The Bureau of the Committee reminds Israel, the occupying Power, of the need to fulfil its obligations under international law and fully adhere to the Geneva Conventions, as well as to the advisory opinion of the International Court of Justice regarding the construction of the wall. Israel must cease and reverse all illegal actions in the Palestinian Territory it has occupied since 1967.

On this day, we are noting with great regret that the engagement of the international community has not brought about an end to the occupation. The situation on the ground continues to endanger international peace and security. It is incumbent upon the Security Council to ensure a speedy and full implementation of its own resolutions. The Council should decide on effective steps to protect the civilian population, end hostilities and guide the parties, with the active involvement of the Quartet and regional actors, to a negotiated settlement that will end the occupation and result in an independent, democratic, and viable Palestinian State living side-by-side in peace and security with Israel and its other neighbours. Until such a time and until the Palestinian people can exercise their inalienable rights, the Committee will continue to pursue the important mandate entrusted to it by the General Assembly.

VI. SECRETARY-GENERAL CALLS FOR CESSATION OF
INTRA-PALESTINIAN VIOLENCE

The Spokesperson for Secretary-General Ban Ki-moon issued the following statement on 12 June 2007 (SG/SM/11038-PAL/2079):

The Secretary-General is deeply concerned at the resurgence of violence in Gaza, which has reportedly left at least 20 people dead. The intensity of this latest round of fighting and the heightened public rhetoric marks a serious deterioration of the situation, placing the civilian population in Gaza in grave peril, jeopardizing the delivery of humanitarian assistance and threatening the future of the Palestinian Government and Authority.

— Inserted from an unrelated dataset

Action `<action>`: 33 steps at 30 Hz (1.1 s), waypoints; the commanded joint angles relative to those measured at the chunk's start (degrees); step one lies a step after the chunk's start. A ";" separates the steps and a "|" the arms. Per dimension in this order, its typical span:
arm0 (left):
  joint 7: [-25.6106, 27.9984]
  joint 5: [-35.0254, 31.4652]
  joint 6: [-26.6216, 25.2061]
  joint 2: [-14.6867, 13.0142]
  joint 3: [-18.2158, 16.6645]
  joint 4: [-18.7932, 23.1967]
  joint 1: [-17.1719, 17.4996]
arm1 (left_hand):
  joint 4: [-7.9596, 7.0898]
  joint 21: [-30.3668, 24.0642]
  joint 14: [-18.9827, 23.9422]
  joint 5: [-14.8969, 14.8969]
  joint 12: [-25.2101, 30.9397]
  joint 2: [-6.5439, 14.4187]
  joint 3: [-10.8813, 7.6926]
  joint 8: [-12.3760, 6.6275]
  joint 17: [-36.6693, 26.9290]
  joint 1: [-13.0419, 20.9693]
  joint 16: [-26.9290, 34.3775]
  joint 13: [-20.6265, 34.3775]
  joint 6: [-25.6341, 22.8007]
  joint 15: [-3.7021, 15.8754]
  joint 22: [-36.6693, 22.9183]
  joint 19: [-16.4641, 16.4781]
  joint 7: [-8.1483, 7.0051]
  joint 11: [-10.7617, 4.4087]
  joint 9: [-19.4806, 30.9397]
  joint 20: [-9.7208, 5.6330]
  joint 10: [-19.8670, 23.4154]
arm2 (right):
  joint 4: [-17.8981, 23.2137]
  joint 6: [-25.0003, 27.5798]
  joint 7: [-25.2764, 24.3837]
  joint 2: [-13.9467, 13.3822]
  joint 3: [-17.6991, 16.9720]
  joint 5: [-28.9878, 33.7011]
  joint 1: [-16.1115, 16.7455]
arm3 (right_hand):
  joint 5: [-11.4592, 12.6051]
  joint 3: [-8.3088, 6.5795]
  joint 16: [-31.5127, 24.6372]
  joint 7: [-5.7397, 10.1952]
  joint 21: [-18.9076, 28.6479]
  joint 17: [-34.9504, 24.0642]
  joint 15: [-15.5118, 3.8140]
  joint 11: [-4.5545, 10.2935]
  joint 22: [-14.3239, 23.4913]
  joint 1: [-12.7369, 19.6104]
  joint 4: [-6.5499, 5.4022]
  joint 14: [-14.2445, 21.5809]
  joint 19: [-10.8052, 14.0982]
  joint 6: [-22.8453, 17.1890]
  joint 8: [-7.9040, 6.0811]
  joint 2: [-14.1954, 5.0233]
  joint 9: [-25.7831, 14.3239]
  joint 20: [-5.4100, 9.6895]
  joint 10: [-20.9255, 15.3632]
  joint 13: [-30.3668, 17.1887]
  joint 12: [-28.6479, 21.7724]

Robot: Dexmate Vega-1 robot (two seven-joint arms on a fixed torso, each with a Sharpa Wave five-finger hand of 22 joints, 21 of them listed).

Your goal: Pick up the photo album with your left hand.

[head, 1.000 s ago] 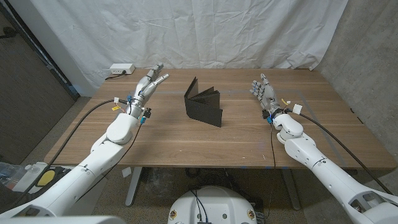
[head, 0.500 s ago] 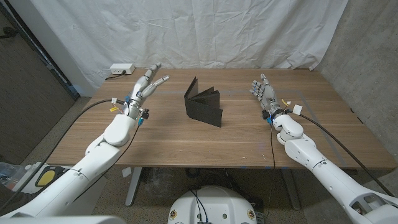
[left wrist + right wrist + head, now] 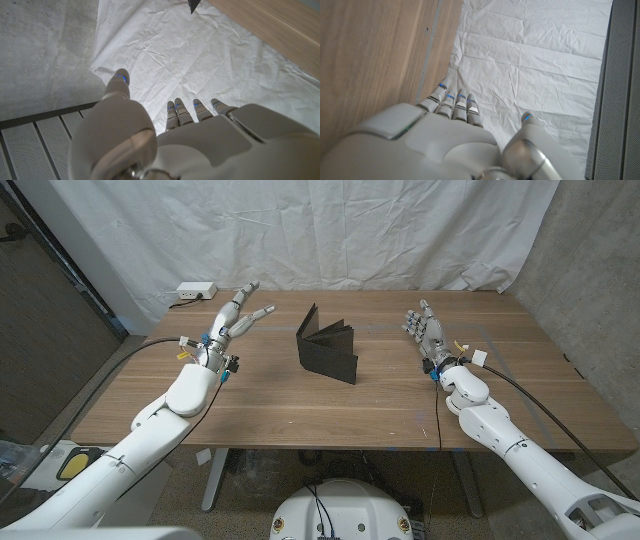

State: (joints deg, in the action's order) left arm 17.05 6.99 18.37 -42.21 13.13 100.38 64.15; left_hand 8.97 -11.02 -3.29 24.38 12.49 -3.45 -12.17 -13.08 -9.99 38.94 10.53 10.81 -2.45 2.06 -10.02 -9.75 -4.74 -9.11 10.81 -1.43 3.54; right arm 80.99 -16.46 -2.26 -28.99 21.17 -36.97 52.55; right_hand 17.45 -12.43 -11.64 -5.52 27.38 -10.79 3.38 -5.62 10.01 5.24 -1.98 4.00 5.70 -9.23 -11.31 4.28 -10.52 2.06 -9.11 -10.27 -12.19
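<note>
Over the last sec the left hand (image 3: 235, 317) has lifted off its start pose and its fingers have fanned apart, thumb swung out toward the centre; the arm has drawn back a little along the left edge. Holds nothing. I read that as the opening of the reach, hand pre-shaped for a grasp, w/ nearly all the task left to do.

Photo album (image 3: 327, 346) hasn't moved: stands upright mid-table, black covers splayed in a zigzag, well apart from the left hand and to its right. Bare wooden table (image 3: 300, 405) between them, so nothing blocks a straight sweep across.

Right hand (image 3: 425, 328) is unchanged, near the right edge, fingers straight and close together, empty, well clear of the album.

A white power box (image 3: 194, 292) w/ cable sits at the far left corner behind the left hand, out of the path. White sheet (image 3: 330, 230) hangs behind. Left wrist view catches what's prob the album's dark corner (image 3: 196, 5), too little to be sure
</note>
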 commanded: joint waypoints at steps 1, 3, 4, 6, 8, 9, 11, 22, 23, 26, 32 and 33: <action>2.86 -4.17 -5.96 -1.05 -0.56 4.61 1.31 | 0.21 0.15 -1.22 0.20 -0.32 -0.07 -0.11 0.26 -0.25 1.24 -0.19 0.08 0.26 2.71 -0.17 -0.82 -0.48 -0.23 0.17 1.00 -0.51 | 0.85 0.10 -0.42 -0.24 -0.33 -0.34 0.89 | -0.23 0.06 0.07 0.16 -0.13 -0.20 0.23 -0.09 0.09 0.53 0.33 0.56 0.37 -0.31 -0.09 -0.04 -0.27 0.92 -0.62 -0.11 -0.07; 3.23 -4.99 -6.80 -1.31 -0.58 5.36 1.43 | 0.15 0.48 -3.16 0.13 -0.69 -0.37 0.02 0.51 -0.27 2.14 -0.59 0.10 0.47 2.66 -0.23 -2.31 -0.35 -0.16 0.21 1.09 -1.26 | 0.90 0.07 -0.47 -0.26 -0.40 -0.39 1.03 | -0.24 0.08 0.06 0.22 -0.19 -0.21 0.20 -0.13 0.10 0.54 0.34 0.60 0.40 -0.30 -0.08 -0.05 -0.28 0.89 -0.63 -0.12 -0.06; 3.57 -5.37 -6.97 -1.24 -0.56 5.53 1.45 | 0.12 0.61 -3.59 0.12 -0.78 -0.42 0.05 0.55 -0.28 2.29 -0.66 0.11 0.50 2.62 -0.24 -2.84 -0.37 -0.03 0.22 1.09 -1.48 | 0.87 0.03 -0.47 -0.27 -0.43 -0.41 1.06 | -0.25 0.09 0.08 0.17 -0.23 -0.21 0.24 -0.18 0.10 0.55 0.35 0.55 0.41 -0.29 -0.07 -0.06 -0.28 0.89 -0.63 -0.12 -0.05; 3.65 -6.02 -7.84 -1.56 -0.53 6.12 1.47 | 0.08 0.66 -4.09 0.10 -0.90 -0.47 0.08 0.61 -0.29 2.46 -0.72 0.11 0.56 2.44 -0.25 -3.22 -0.28 0.09 0.22 1.26 -1.77 | 0.72 -0.07 -0.40 -0.22 -0.51 -0.54 1.06 | -0.26 0.10 0.09 0.17 -0.27 -0.21 0.26 -0.14 0.10 0.56 0.36 0.55 0.43 -0.31 -0.08 -0.08 -0.28 0.89 -0.65 -0.12 -0.05; 4.22 -6.92 -8.45 -1.53 -0.37 6.57 1.51 | 0.04 0.74 -4.36 0.08 -1.02 -0.53 0.13 0.65 -0.29 2.62 -0.69 0.11 0.56 2.45 -0.26 -3.73 -0.31 0.22 0.23 1.34 -2.12 | 0.51 -0.20 -0.30 -0.13 -0.56 -0.64 1.00 | -0.27 0.12 0.09 0.16 -0.33 -0.21 0.26 -0.18 0.10 0.58 0.37 0.58 0.45 -0.29 -0.07 -0.09 -0.28 0.87 -0.67 -0.12 -0.05; 4.15 -7.23 -8.94 -1.76 -0.33 6.94 1.56 | 0.02 0.72 -4.39 0.08 -1.03 -0.55 0.15 0.68 -0.29 2.68 -0.65 0.11 0.59 2.49 -0.27 -3.78 -0.30 0.13 0.24 1.20 -2.17 | 0.40 -0.26 -0.24 -0.10 -0.57 -0.66 0.95 | -0.27 0.12 0.08 0.19 -0.35 -0.21 0.26 -0.16 0.10 0.59 0.37 0.60 0.45 -0.25 -0.05 -0.10 -0.28 0.88 -0.68 -0.12 -0.05; 4.60 -8.13 -9.71 -1.87 -0.19 7.50 1.71 | 0.01 0.70 -4.38 0.07 -1.01 -0.57 0.16 0.69 -0.29 2.75 -0.59 0.12 0.58 2.52 -0.27 -3.84 -0.35 -0.02 0.24 1.10 -2.12 | 0.05 -0.42 0.03 0.00 -0.56 -0.75 0.80 | -0.28 0.13 0.08 0.17 -0.38 -0.21 0.31 -0.16 0.10 0.59 0.38 0.61 0.44 -0.24 -0.04 -0.11 -0.28 0.86 -0.69 -0.12 -0.05; 6.48 -11.88 -14.46 -2.73 -0.28 10.81 2.65 | -0.14 0.53 -4.46 0.00 -0.94 -0.76 0.33 0.81 -0.28 3.42 -0.33 0.13 0.57 3.19 -0.29 -4.34 -0.61 -0.22 0.27 -0.13 -2.08 | -1.06 -0.83 0.83 0.39 -0.48 -1.15 0.53 | -0.34 0.22 0.10 0.16 -0.65 -0.22 0.18 -0.19 0.11 0.66 0.43 0.66 0.58 -0.20 -0.02 -0.17 -0.28 0.90 -0.67 -0.13 0.00; 6.46 -12.04 -15.01 -2.81 -0.31 11.23 2.71 | -0.15 0.52 -4.48 0.00 -0.93 -0.77 0.34 0.81 -0.28 3.45 -0.32 0.13 0.54 3.20 -0.29 -4.37 -0.63 -0.31 0.28 -0.11 -2.07 | -1.04 -0.88 0.87 0.36 -0.53 -1.21 0.60 | -0.34 0.23 0.12 0.18 -0.68 -0.22 0.25 -0.19 0.11 0.66 0.44 0.64 0.59 -0.20 -0.02 -0.18 -0.28 0.90 -0.69 -0.13 0.00; 6.97 -13.46 -16.48 -3.07 -0.17 12.31 2.82 | -0.18 0.50 -4.49 -0.01 -0.89 -0.79 0.37 0.79 -0.28 3.56 -0.28 0.13 0.46 3.17 -0.29 -4.48 -0.72 -0.27 0.28 -0.27 -2.00 | -0.93 -1.04 0.92 0.23 -0.71 -1.33 0.83 | -0.37 0.25 0.11 0.13 -0.77 -0.23 0.20 -0.15 0.12 0.67 0.45 0.69 0.63 -0.23 -0.03 -0.21 -0.28 0.89 -0.66 -0.13 0.03; 6.90 -17.36 -21.75 -4.24 0.83 15.12 2.51 | -0.21 0.45 -4.49 -0.02 -0.84 -0.82 0.41 0.79 -0.27 3.73 -0.23 0.13 0.37 3.20 -0.29 -4.58 -0.89 -0.34 0.29 -0.06 -1.88 | -0.70 -1.25 1.04 -0.14 -1.10 -1.56 1.20 | -0.40 0.31 0.12 0.14 -0.91 -0.24 0.23 -0.19 0.12 0.68 0.47 0.70 0.69 -0.26 -0.03 -0.23 -0.28 0.90 -0.65 -0.13 0.05; 6.78 -17.83 -22.17 -4.50 1.00 15.31 2.40 | -0.23 0.41 -4.48 -0.03 -0.72 -0.83 0.43 0.80 -0.27 3.83 -0.19 0.13 0.34 3.18 -0.30 -4.62 -1.03 -0.54 0.30 0.22 -1.59 | -0.62 -1.26 1.06 -0.22 -1.19 -1.63 1.29 | -0.40 0.31 0.11 0.18 -0.92 -0.24 0.22 -0.15 0.12 0.68 0.47 0.72 0.70 -0.28 -0.04 -0.24 -0.28 0.92 -0.65 -0.13 0.05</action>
State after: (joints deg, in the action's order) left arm 23.26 -5.14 3.48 -44.78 12.88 110.56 66.52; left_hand 8.79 -10.36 -7.36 24.38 11.65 -4.43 -12.00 -12.20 -9.98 42.03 9.86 10.80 -2.05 2.07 -10.00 -9.84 -5.12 -8.81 10.79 -1.14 1.77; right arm 80.27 -17.19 -1.65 -28.79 20.53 -38.02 53.24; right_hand 17.06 -12.10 -11.64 -5.53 26.54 -10.79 3.69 -5.93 10.00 5.24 -1.66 4.31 5.70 -9.22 -11.31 4.28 -10.52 2.07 -9.42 -10.26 -12.19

The Secretary-General calls for the immediate cessation of all intra-Palestinian violence, including attacks against the Palestinian Authority and its institutions. At this extremely difficult moment for the Palestinian people and their cause, the Secretary-General calls for all parties to give their full support to the efforts of Palestinian President Mahmoud Abbas to restore law and order.

VII. SECRETARY-GENERAL EXPRESSES DISAPPOINTMENT
AT FAILURE OF UNITY GOVERNMENT

The Spokesperson for Secretary-General Ban Ki-moon issued the following statement on 15 June 2007 (SG/SM/11047-PAL/2080):

The shocking violence of recent days in Gaza, much of which has involved violations of international humanitarian and human rights law, has caused great alarm and sadness around the world. The Secretary-General is deeply concerned for the welfare of ordinary Palestinians and calls for full respect for their human rights.
The ongoing crisis is of deep concern to the United Nations, particularly in view of the work of the United Nations Relief and Works Agency for Palestine Refugees in the Near East (UNRWA), the World Food Programme (WFP) and other agencies in delivering humanitarian assistance to a large majority of the population in Gaza. The United Nations is determined to ensure the safety and security of the large number of United Nations employees working in Gaza, and to ensure that they can continue their vital work to assist a large section of the Palestinian population in Gaza, many of whom are dependent on emergency aid for daily sustenance. This will require the cooperation of all parties to ensure appropriate security and access conditions for the passage of humanitarian goods and personnel both within the Gaza Strip and at key crossing points.

The Secretary-General is deeply disappointed at the failure of the National Unity Government, and the violence, destruction and fragmentation that has brought about its demise. This must end immediately and calm must be restored. The Secretary-General renews his support to President Abbas as he moves to discharge his responsibilities under the Palestinian Basic Law. The Secretary-General remains in close consultation with the parties and regional and Quartet partners about the way ahead.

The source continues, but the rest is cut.